### Data shown:
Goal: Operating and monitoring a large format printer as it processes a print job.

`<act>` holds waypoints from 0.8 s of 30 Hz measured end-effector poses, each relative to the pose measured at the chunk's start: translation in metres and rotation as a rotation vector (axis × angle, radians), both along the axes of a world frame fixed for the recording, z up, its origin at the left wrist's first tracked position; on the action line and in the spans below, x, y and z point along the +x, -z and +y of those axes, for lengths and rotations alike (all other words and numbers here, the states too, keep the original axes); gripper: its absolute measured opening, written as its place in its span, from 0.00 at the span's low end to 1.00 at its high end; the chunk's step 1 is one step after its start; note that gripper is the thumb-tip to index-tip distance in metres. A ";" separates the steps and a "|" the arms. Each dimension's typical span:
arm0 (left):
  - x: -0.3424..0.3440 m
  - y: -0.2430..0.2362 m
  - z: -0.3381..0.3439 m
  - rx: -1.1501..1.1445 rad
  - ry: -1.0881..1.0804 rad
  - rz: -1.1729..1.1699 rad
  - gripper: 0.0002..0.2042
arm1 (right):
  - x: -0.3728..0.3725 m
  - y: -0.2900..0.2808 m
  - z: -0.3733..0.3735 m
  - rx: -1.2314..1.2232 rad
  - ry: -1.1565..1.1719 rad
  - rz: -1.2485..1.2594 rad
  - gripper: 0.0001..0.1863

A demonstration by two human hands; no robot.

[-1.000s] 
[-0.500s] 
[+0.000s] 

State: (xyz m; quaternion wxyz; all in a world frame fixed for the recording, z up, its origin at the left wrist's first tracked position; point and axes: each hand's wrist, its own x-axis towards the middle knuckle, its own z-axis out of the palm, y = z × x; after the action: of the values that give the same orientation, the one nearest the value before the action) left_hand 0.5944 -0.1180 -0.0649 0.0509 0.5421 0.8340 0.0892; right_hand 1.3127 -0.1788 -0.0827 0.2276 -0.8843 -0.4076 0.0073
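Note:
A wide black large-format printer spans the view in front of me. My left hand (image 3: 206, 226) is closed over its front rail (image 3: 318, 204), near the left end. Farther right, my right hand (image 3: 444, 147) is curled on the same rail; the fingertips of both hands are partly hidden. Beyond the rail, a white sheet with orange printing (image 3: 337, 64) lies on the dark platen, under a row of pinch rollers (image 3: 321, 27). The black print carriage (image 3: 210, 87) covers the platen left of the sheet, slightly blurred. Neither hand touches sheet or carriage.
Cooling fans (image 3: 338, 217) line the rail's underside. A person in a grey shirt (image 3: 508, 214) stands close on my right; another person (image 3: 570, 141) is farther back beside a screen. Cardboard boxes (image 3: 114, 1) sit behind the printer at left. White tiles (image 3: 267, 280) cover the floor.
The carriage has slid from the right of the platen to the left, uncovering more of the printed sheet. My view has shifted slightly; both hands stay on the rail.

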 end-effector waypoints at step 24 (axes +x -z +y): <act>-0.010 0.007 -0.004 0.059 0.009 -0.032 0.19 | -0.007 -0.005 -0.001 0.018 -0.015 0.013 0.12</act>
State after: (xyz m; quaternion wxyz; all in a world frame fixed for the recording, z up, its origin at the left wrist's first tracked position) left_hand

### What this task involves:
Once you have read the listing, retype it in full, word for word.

### Solution for this problem:
Goal: Operating and monitoring a large format printer as it processes a print job.

`<act>` holds waypoints from 0.8 s of 30 Hz measured end-effector poses, each relative to the pose measured at the chunk's start: translation in metres and rotation as a rotation vector (axis × angle, radians), both along the axes of a world frame fixed for the recording, z up, its origin at the left wrist's first tracked position; on the action line and in the spans below, x, y and z point along the +x, -z and +y of those axes, for lengths and rotations alike (all other words and numbers here, the states too, keep the original axes); gripper: its absolute measured opening, written as its place in its span, from 0.00 at the span's low end to 1.00 at its high end; the chunk's step 1 is one step after its start; note that gripper is the thumb-tip to index-tip distance in metres. A ";" separates the steps and a "|" the arms. Each dimension's typical span:
arm0 (left):
  - x: -0.3424..0.3440 m
  - y: -0.2430..0.2362 m
  - z: -0.3381..0.3439 m
  - rx: -1.1501..1.1445 rad
  - ry: -1.0881..1.0804 rad
  - rz: -1.1729..1.1699 rad
  - gripper: 0.0002..0.2042
arm1 (right):
  - x: -0.3728..0.3725 m
  - y: -0.2900..0.2808 m
  - z: -0.3733..0.3735 m
  - rx: -1.2314..1.2232 rad
  - ry: -1.1565..1.1719 rad
  - rz: -1.2485..1.2594 rad
  - gripper: 0.0001..0.1863

A demonstration by two human hands; no robot.

[-1.000s] 
[-0.500s] 
[+0.000s] 

State: (xyz m; quaternion wxyz; all in a world frame fixed for the recording, z up, its origin at the left wrist's first tracked position; point and axes: each hand's wrist, its own x-axis towards the middle knuckle, its own z-axis out of the palm, y = z × x; after the action: of the values that give the same orientation, the one nearest the value before the action) left_hand 0.5944 -0.1180 -0.0649 0.0509 0.5421 0.8340 0.0892; right_hand 1.3127 -0.1788 -0.0827 0.2276 -0.8843 -0.4076 0.0073
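Note:
A wide black large-format printer spans the view in front of me. My left hand (image 3: 206, 226) is closed over its front rail (image 3: 318, 204), near the left end. Farther right, my right hand (image 3: 444, 147) is curled on the same rail; the fingertips of both hands are partly hidden. Beyond the rail, a white sheet with orange printing (image 3: 337, 64) lies on the dark platen, under a row of pinch rollers (image 3: 321, 27). The black print carriage (image 3: 210, 87) covers the platen left of the sheet, slightly blurred. Neither hand touches sheet or carriage.
Cooling fans (image 3: 338, 217) line the rail's underside. A person in a grey shirt (image 3: 508, 214) stands close on my right; another person (image 3: 570, 141) is farther back beside a screen. Cardboard boxes (image 3: 114, 1) sit behind the printer at left. White tiles (image 3: 267, 280) cover the floor.
The carriage has slid from the right of the platen to the left, uncovering more of the printed sheet. My view has shifted slightly; both hands stay on the rail.
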
 end-effector waypoints at step 24 (axes +x -z +y): <act>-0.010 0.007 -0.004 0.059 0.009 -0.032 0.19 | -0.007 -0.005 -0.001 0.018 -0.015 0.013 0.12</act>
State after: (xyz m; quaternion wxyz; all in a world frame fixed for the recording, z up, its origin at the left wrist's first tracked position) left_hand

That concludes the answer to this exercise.